As the tour concluded, everyone gathered around a table in the office of Community Board 2, which is also located in Washington Square 3.

“It just exceeded my expectations,” said a smiling Chin regarding the soon-to-be renovated spaces. “I’m just so happy that it worked out with the early-childhood center. This is really great. And I’m just so happy we could find a space for Visiting Neighbors.”

Chin is continuing to meet with N.Y.U. regularly regarding the 2031 project, to monitor the process moving forward and make sure that the university is abiding by its agreements. There is also an open-space task force that is keeping tabs on N.Y.U.’s requirements on that front.

Speaking later, one member of the Washington Square Village Tenants Association who has been an active critic of 2031, talking on condition of anonymity, noted that Creative Steps has had its space rent-free all these years.

Asked about that, N.Y.U.’s Hurley responded, “Regarding ‘rent,’ Creative Steps and University Settlement, as well as Visiting Neighbors, will all be paying rent, but a highly affordable one. We want them in the space to succeed. If the nonprofit partners who are preparing their business plans and factoring in rents see this as a very good and generous opportunity made available by the university, at the request of Councilmember Chin, I’m not sure that I’m too concerned over a few vocal opponents who tend to not be able to say anything positive about the university.”

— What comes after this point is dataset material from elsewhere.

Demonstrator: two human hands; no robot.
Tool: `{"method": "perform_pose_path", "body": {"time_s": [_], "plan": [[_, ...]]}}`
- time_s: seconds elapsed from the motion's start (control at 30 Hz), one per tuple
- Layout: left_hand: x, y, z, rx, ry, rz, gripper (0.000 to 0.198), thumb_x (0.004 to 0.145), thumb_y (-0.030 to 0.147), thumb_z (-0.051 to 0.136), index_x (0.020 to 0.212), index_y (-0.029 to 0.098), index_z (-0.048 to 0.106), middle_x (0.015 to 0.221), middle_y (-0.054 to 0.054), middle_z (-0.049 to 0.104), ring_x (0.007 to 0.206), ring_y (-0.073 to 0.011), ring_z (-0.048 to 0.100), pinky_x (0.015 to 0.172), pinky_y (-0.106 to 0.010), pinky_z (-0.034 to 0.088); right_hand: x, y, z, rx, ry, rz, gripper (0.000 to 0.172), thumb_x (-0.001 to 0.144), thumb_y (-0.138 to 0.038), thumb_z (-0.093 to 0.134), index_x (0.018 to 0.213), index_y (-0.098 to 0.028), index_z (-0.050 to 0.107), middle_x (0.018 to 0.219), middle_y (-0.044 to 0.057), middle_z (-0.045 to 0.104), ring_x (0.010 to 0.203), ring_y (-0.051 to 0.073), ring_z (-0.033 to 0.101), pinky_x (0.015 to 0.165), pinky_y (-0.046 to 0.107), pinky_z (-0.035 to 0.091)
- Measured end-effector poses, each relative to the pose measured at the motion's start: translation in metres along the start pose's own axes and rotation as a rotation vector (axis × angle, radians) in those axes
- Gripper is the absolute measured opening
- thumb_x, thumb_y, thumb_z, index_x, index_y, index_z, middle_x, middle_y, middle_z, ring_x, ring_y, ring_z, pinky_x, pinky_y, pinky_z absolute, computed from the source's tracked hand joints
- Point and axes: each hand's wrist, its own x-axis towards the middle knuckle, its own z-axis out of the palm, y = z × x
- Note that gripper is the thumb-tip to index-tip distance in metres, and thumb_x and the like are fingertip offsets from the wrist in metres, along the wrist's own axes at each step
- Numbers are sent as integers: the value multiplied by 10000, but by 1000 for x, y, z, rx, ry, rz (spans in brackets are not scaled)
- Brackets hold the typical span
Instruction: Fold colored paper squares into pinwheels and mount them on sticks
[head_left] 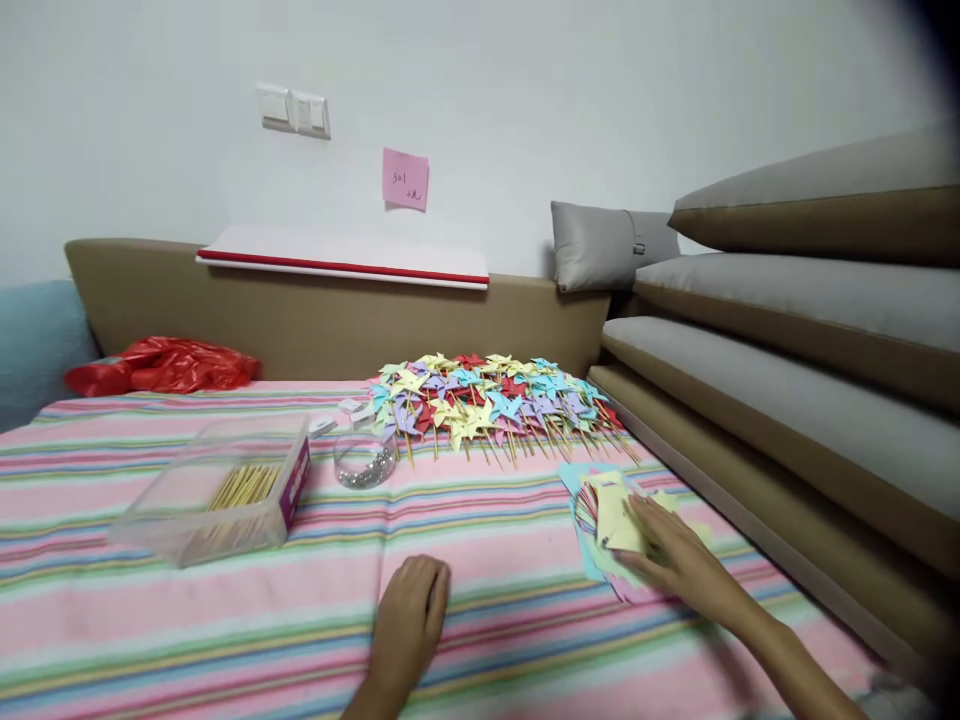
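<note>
My right hand lies on a loose stack of coloured paper squares at the right of the striped sheet; its fingers press a pale yellow square on top. My left hand rests on the striped sheet near the front, fingers curled under, with nothing visible in it. A big heap of finished paper pinwheels on wooden sticks lies further back. A clear plastic box holding wooden sticks stands at the left, and a small clear cup of pins is beside it.
A red plastic bag lies at the back left. Grey and tan cushions are stacked along the right side. A pink note and a switch plate hang on the wall, above a white and red board on the headboard.
</note>
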Motion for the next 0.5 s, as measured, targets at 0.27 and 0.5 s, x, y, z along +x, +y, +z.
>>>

Washington Square Village has possibly around 1,100 apartments now, according to the tenant activist. She said no one really knows for certain, since N.Y.U. has been combining so many units in the complex. About 18 percent of the apartments are occupied by non-university-affiliated tenants. The tenants association is waiting for N.Y.U. to provide them with a space, too — a 60 person-capacity meeting room — she added.

In total, under the approval of the 2031 ULURP, the university is obligated to provide 38,000 square feet of community space, which presumably factors in a community facility on the Morton Williams supermarket site, should the city opt not to build a public school there.

Andrew Berman, executive director of the Greenwich Village Society for Historic Preservation, is a plaintiff in a community lawsuit against the 2031 project. He said that the “tradeoff,” if it can be called that — under which the university is providing new community space — doesn’t change the equation, given the impact the university’s planned development projects will have on the two South Village superblocks.

“Thirty-eight-thousand square feet of community space doesn’t make up for 2 million square feet of expansion,” he said, “or for turning our residential neighborhood into a construction zone.”